I banged a right on Bramhall St, passing three late-teen/early twenties dudes using an orange construction cone as a megaphone. They had made their way up to Maine Medical Center by the time I had exited the hospital. I saw them approach a doctor outside to smoke a cigarette and as I passed in my rearview saw them dropkick the cone in her direction.

Driving further into the West End I saw people everywhere. There are always a few bar stragglers or wayward addicts out and about, but Thursday they were on every street and around every bend. Arriving at Cumberland Farms, I was greeting by a gaggle of early-twentysomethings in the parking lot. The manager of the store, having recently lost the part-time overnight guy, was manning the store. I walked in and said “The city is nuts tonight!” He agreed, and reminded me of a fact a working guy is wont to forget. It was the first of the month, he said, “checks went out.”

“That’s right!” I remembered right then that a percentage my early morning toil went to subsidize a few nights on the town for the very people I was seeing out. I usually don’t notice that our subsidizing of the criminally inclined underclass in our city has occurred until about the eighth of the month when I try to find a snack cake in the city and can’t; It seems the Hostess guy hasn’t figured out how to capitalize on the welfare state through efficient merchandising.

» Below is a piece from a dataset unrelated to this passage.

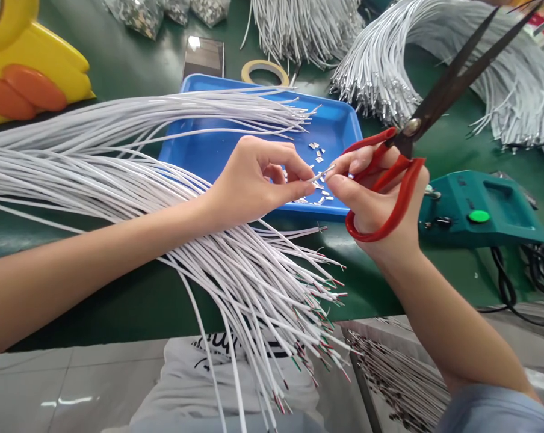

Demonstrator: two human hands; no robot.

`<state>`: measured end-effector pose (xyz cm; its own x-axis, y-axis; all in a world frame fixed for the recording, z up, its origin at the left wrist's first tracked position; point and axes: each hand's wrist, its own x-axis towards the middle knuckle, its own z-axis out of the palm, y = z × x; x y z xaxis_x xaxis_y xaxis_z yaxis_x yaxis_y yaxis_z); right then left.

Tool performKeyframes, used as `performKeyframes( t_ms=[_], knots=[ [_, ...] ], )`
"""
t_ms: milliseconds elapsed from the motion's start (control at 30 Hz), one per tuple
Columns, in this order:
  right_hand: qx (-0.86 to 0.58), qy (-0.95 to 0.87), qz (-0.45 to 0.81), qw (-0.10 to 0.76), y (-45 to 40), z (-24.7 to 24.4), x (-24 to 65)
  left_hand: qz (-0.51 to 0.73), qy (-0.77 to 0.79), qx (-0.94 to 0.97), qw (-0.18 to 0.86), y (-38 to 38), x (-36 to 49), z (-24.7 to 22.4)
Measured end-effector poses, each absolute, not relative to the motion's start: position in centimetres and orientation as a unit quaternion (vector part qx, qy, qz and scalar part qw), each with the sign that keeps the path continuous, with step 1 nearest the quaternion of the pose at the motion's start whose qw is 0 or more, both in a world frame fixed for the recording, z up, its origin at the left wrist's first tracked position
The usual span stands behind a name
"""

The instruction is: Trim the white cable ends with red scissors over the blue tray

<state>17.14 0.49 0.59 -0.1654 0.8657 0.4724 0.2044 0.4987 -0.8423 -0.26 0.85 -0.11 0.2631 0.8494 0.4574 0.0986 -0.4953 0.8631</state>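
My left hand [249,180] pinches a white cable [319,175] near its end, over the front of a blue tray [353,120]. Red-handled scissors [452,81] hang on my right hand [384,204], their dark blades slightly parted and pointing up and away to the right. The right thumb and forefinger meet at the tip of that same cable. Small silvery scraps [319,155] lie scattered in the tray. Beneath my left forearm a bundle of white cables [254,270] runs to the table's front edge, its ends showing red and green wires. Another cable bundle [209,108] rests across the tray.
A teal device [470,210] with a green button stands at the right, with black cords beside it. Behind the tray are a tape roll [265,72], a phone-like slab [203,57] and large cable bundles [380,60]. A yellow-and-orange plastic object [32,66] sits at far left.
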Motion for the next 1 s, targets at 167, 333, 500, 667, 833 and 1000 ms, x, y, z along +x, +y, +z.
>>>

Having been reminded of why the city was so busy, I had a better understanding of the grand weirdness I was witnessing. Continuing forth on Danforth Street, there were four dudes standing next to a fire hydrant that had been opened and was spewing water.

I crossed the interstate from there and headed out on Forest Ave. I nearly squished a guy laying smack dab in the middle of the parking lot at the 449 Forest Ave Plaza, saw two kids armed with felt-tip writing devices at Woodfords Corner and in my rearview, after having passed a wobbly bike rider saw him then cross in front of a cargo van which came to a complete stop to wait for him to move out of the way. Heading further down Forest, I saw four police cruisers pass me, quickly heading in to town.

The quietest part of the city Thursday morning? Riverton. Not a peep out there, which was weird in of itself.

So that is what was happening while you were sleeping and your tax money was subsidizing “less fortunate” people Thursday morning. I thought you might like to know. It’s time to start thinking about when, not wondering if, what the climate in the city will be like after the collapse of the welfare state. Will a given Thursday at around noon start to more closely resemble this past Thursday at three in the morning? Will these people be better behaved when they’re not getting their Ramen noodles and starving? And most importantly, what steps are you taking now to protect yourselves for the eventuality they will come knocking on the door of a North Deering cape near you?

Seeing Portland slowly deteriorate over the last two years in the early morning has given me time to think about these things. Let’s hope our city leaders give it the same kind of thought.